Material to accompany the application
(2) The application must be accompanied by:
(a) a signed copy of the agreement; and
(b) any declarations that are required by the procedural rules to accompany the application.
When the application must be made
(3) If the agreement is not a greenfields agreement, the application must be made:
(a) within 14 days after the agreement is made; or
(b) if in all the circumstances the FWC considers it fair to extend that period—within such further period as the FWC allows.
(4) If the agreement is a greenfields agreement, the application must be made within 14 days after the agreement is made.
Signature requirements
(5) The regulations may prescribe requirements relating to the signing of enterprise agreements.” (underlining added)
[3] Regulation 2.06A of the Fair Work Regulations prescribes the requirements relating to the signing of enterprise agreements. Specifically, the Regulation 2.06A states:
“Division 4—Approval of enterprise agreements
2.06A Bargaining representative must apply for FWC approval of an enterprise agreement—requirements for signing agreement
(1) For subsection 185(5) of the Act, this regulation prescribes the requirements for the signing of an enterprise agreement.

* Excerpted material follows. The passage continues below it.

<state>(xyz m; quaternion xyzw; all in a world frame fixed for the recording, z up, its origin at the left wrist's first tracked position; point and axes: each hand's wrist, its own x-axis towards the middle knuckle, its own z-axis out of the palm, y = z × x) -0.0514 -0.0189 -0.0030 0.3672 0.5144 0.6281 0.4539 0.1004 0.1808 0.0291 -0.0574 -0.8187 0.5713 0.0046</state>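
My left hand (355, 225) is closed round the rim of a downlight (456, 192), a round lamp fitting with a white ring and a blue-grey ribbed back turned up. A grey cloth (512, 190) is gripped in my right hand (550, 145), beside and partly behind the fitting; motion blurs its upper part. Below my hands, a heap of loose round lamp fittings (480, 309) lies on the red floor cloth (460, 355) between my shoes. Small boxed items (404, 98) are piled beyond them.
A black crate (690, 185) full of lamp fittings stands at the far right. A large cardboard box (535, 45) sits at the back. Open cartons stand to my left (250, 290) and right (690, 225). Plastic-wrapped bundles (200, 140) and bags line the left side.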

(2) For paragraph 185(2)(a) of the Act, a copy of an enterprise agreement is a signed copy only if:
(a) it is signed by:
(i) the employer covered by the agreement; and
(ii) at least 1 representative of the employees covered by the agreement; and
(b) it includes:
(i) the full name and address of each person who signs the agreement; and
(ii) an explanation of the person’s authority to sign the agreement.
Note: Paragraph 185(2)(a) of the Act requires an application for approval of an enterprise agreement to be accompanied by a signed copy of the agreement.” (underlining added)
[4] The signed agreement attached to the application did not meet the requirements of s.185(2)(a) of the Act as it did not include an address of each of the employer and employee representatives who signed the agreement as required by Regulation 2.06A.
[5] As the requirements of s.185(2)(b) have not been complied with the application is not a valid application. The application is therefore dismissed.
Observation
[6] I make the following observation on one provision of the Agreement. This observation does not form part of the decision to dismiss the application in this matter but is made to assist the parties if they wish to make an enterprise agreement and seek to have it approved by the Commission.
[7] Clause 17.1(a), which deals with personal/carers leave contains the following provision:
“Except in emergency situation, employees are required to inform the company of their inability to attend for duty by 2pm on the day of the shift and as far as practicable, state the nature of the injury or illness and the estimated duration of the absence.”
[8] Whilst s.107(5) of the Act permits enterprise agreements to include terms relating to the kind of evidence that an employee must provide to an employer there is no provision within s.107 which permits an enterprise agreement from containing a term which provides for notice requirements which are more onerous on an employee than the notice requirements of s.107(2) of the Act. The requirement in clause 17.1(a) that an employee must notify the employer of their absence “by 2pm on the day of the shift” is more onerous than the requirement of s.107(2).
[9] Where an enterprise agreement seeks to replace the operation of s.107(2) of the Act with a more onerous notice requirement such a term of an enterprise agreement would appear to contravene s.55 of the Act and an enterprise agreement with such a term could not be approved by the Commission given the operation of s.186(2)(c) of the Act.